-- About this exercise --
Your task is to copy each line in the listing that includes the word "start".

- Opening Delimiter -

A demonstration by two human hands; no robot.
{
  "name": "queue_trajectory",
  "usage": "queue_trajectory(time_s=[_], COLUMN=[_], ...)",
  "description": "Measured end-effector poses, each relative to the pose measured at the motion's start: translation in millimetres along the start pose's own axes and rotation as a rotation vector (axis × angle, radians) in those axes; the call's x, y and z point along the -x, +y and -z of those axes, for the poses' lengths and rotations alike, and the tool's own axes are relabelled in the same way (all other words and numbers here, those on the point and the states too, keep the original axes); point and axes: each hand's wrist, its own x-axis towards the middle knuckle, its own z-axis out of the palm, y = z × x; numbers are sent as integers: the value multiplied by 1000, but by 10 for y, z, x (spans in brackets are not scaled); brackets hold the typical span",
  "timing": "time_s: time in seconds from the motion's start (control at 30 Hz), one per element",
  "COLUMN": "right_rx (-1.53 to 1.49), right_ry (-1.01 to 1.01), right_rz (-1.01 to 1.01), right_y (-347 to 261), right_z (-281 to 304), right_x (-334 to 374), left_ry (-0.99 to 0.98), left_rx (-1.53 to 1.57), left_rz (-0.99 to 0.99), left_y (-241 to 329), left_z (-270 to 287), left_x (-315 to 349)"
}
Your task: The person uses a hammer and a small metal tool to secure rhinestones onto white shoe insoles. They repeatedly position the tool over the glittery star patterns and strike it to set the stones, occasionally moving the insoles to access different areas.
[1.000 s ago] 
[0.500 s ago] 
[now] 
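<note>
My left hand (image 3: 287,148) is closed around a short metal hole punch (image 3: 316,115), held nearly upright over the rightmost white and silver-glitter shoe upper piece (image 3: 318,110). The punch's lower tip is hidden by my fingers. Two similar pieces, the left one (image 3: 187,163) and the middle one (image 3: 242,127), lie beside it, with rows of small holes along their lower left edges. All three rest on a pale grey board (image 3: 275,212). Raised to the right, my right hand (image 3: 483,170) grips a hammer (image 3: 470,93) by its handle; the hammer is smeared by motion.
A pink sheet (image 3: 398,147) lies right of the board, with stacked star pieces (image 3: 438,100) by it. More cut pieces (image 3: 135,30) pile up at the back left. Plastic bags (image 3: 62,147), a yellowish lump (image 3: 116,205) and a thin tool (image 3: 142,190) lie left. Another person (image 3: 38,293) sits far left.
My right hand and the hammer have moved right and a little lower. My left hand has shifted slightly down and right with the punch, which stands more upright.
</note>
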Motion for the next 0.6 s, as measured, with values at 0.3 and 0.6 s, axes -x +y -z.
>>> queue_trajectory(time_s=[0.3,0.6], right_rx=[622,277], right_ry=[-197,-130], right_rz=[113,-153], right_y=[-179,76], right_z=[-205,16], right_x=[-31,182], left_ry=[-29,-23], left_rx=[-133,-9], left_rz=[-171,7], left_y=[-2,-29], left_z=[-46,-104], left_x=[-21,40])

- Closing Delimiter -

-- Task response --
  "description": "Measured end-effector poses, each relative to the pose measured at the motion's start: translation in millimetres along the start pose's own axes and rotation as a rotation vector (axis × angle, radians) in those axes; the call's x, y and z point along the -x, +y and -z of those axes, for the poses' lengths and rotations alike, and the tool's own axes are relabelled in the same way (all other words and numbers here, those on the point and the states too, keep the original axes); point and axes: each hand's wrist, its own x-axis towards the middle knuckle, its own z-axis out of the palm, y = z × x; numbers are sent as integers: the value multiplied by 1000, but by 10 for y, z, x (spans in brackets are not scaled); brackets hold the typical span",
  "timing": "time_s: time in seconds from the motion's start (control at 30 Hz), one per element",

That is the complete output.